I left the following letter on my upstairs neighbor's front door this morning (I apologize if it offends any Bob Dylan fans):

Dear Neighbor,

I am writing to tell you about an amazing invention -- headphones. Perhaps you’ve heard of them? They look a little like earmuffs, and they plug into a jack in your stereo system marked “headphones” -- isn’t that convenient? What makes them so revolutionary is that you can hear music played on your stereo without anyone else hearing. It’s like having speakers implanted in your ears -- amazing!

This is not to say that I don’t appreciate your attempts to share Bob Dylan with me, my wife, and my dog. He did win an Academy Award for his work on the Wonder Boys soundtrack and is famous the world over for his hits in the 1960’s. But I tend to go to bed around 11:30 on weeknights, and I don’t enjoy being kept awake by music I don’t like at 12:30 am. I hope it’s not too presumptuous of me to ask that you please consider using a pair of headphones after 11:00 pm. I know it would be a great sacrifice for you, particularly because you seem to like to listen to loud music late at night while stomping around your apartment. I know that a headphone cord will greatly limit the range of your stomping, but perhaps I could suggest another invention to you -- the portable CD player. Not only does it use headphones (which we’ve already established as revolutionary), but it’s like a small stereo that -- get this -- you can carry around with you! Imagine that! You could take Bob Dylan wherever you go.

I know I’ve had to come upstairs to your apartment twice now to beg you to please turn down your music so I can sleep. This is probably a great inconvenience since you have to put down your bong and answer your door, and I’m really sorry about that. I know I’ve even told you that it freaks out my dog, who wants to know why he can clearly hear Bob Dylan’s voice in our apartment. And that my wife worries that I’ll do something drastic in retaliation for being woken up on a work night. Well, retaliation is in my nature. You should be afraid.

See, you listen to music that me and my friends back in high school used to refer to as “hippy shit.” Despite my scruffy beard and geeky glasses, it’s probably not apparent that I am an aficionado of punk, hardcore, emo and metal. I know, I know -- it’s insane. Why, you can’t even hear me listening to it! (That’s because of the fact that a. I use headphones, and b. I make sure that when I do play records on my stereo, it’s not so loud that people outside my apartment can hear it -- imagine that). But it’s true, I have a very large collection of big-sounding abrasive rock music.

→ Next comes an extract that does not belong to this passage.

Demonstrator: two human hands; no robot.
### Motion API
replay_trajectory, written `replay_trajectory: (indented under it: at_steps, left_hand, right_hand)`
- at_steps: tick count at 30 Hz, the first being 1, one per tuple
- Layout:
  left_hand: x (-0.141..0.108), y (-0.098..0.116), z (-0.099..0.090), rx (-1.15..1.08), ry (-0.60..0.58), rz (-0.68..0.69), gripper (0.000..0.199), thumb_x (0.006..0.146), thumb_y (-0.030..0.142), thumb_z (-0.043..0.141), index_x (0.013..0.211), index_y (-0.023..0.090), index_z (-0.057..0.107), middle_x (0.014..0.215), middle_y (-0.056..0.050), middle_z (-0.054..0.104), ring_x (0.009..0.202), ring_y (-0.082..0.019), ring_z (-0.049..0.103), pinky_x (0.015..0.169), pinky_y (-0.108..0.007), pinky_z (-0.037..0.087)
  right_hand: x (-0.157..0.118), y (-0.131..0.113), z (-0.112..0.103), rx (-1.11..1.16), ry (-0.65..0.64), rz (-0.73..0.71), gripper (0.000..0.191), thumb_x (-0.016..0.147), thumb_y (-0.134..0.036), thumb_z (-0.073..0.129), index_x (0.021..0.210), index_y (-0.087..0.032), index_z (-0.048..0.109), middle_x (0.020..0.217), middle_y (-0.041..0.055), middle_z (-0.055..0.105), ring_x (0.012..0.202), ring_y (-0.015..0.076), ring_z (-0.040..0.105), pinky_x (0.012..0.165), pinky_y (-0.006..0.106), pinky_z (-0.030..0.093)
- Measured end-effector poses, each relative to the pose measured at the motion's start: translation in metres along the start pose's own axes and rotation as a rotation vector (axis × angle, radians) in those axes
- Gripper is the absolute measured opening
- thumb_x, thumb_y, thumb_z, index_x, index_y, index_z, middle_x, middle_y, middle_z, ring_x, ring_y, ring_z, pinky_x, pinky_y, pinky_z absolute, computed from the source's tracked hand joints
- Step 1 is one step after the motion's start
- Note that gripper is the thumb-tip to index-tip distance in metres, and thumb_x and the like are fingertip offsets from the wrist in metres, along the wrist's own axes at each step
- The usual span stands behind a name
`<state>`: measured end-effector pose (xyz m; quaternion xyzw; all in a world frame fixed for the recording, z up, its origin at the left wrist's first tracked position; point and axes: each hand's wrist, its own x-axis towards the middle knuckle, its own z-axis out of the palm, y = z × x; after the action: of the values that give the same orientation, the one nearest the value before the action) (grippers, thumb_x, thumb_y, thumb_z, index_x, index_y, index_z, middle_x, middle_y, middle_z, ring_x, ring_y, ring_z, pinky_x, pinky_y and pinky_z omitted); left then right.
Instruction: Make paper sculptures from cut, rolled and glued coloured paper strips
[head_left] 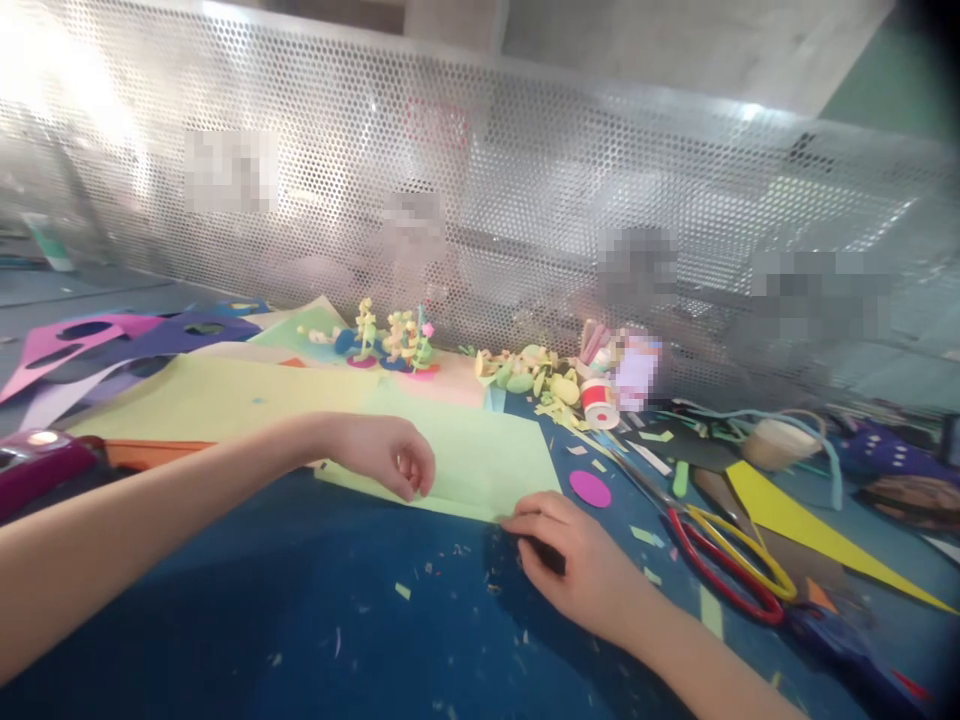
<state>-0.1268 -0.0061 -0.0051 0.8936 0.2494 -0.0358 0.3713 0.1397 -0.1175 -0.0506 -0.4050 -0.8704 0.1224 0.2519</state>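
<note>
the green sheet (484, 455) lies on the blue table (300, 620), lapping the yellow sheet (225, 395) at its left, and the left hand (390, 458) is above it with fingers loosely curled, though whether they grip anything i can't tell. the right hand (566, 555) has its fingertips at the sheet's near edge, thumb and forefinger close together, but i can't tell if they pinch the paper. right of the sheet are a magenta disc (590, 489), then scissors (675, 520), with a spool (600, 406) farther back.
</note>
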Motion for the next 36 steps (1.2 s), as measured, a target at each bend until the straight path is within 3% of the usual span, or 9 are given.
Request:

So here’s the deal, neighbor: if you don’t start being a little more considerate of me, I’m going to stop being considerate of you. I know you and your roommate like to go out and party at the bars in Adams Morgan on Friday and Saturday nights. And I also know that it’s very likely that you sleep late on Saturday and Sunday mornings as you wait for the hangover to wear off. Since you’re a college kid, I suspect that you also sleep late most mornings, but damn it all, I have to work so I’m not there to do anything. But rest assured, I will be more than happy to share my music with you on the weekends.

I’m not sure if you’ve heard of System of a Down, but they’re a really smart, political metal band. They’re not like Limp Bizkit or POD or any of that teenybopper shit -- they’re the real deal. They rock, to put it simply. And they’re angry -- really angry. And you my friend, will get to hear them in all their glory this Saturday morning if you don’t learn to use that volume knob after 11:00 or buy yourself a pair of headphones. I think I’ll put them on around 9:30 am and listen to the record in its entirety. I might even leave it on repeat when my wife and I step out to get some breakfast. Just so you can enjoy it.

Not only that, but please let me inform you that I am also a big fan of first person shooter PC games. Normally, I use headphones while I play -- but I’ve been itching to hear all the explosions and the death throes of my fallen adversaries in their digital surround sound glory. I think you’ll like that, too.

Anyway, I think I’ve given you some things to think about. I hope you have a good night’s sleep! Have fun Saturday night, and go light on the Long Island Ice Tea, okay?


-Your Neighbor in Apartment 207

ps: Your guitar playing stinks. You might want to consider getting some lessons. Just some advice!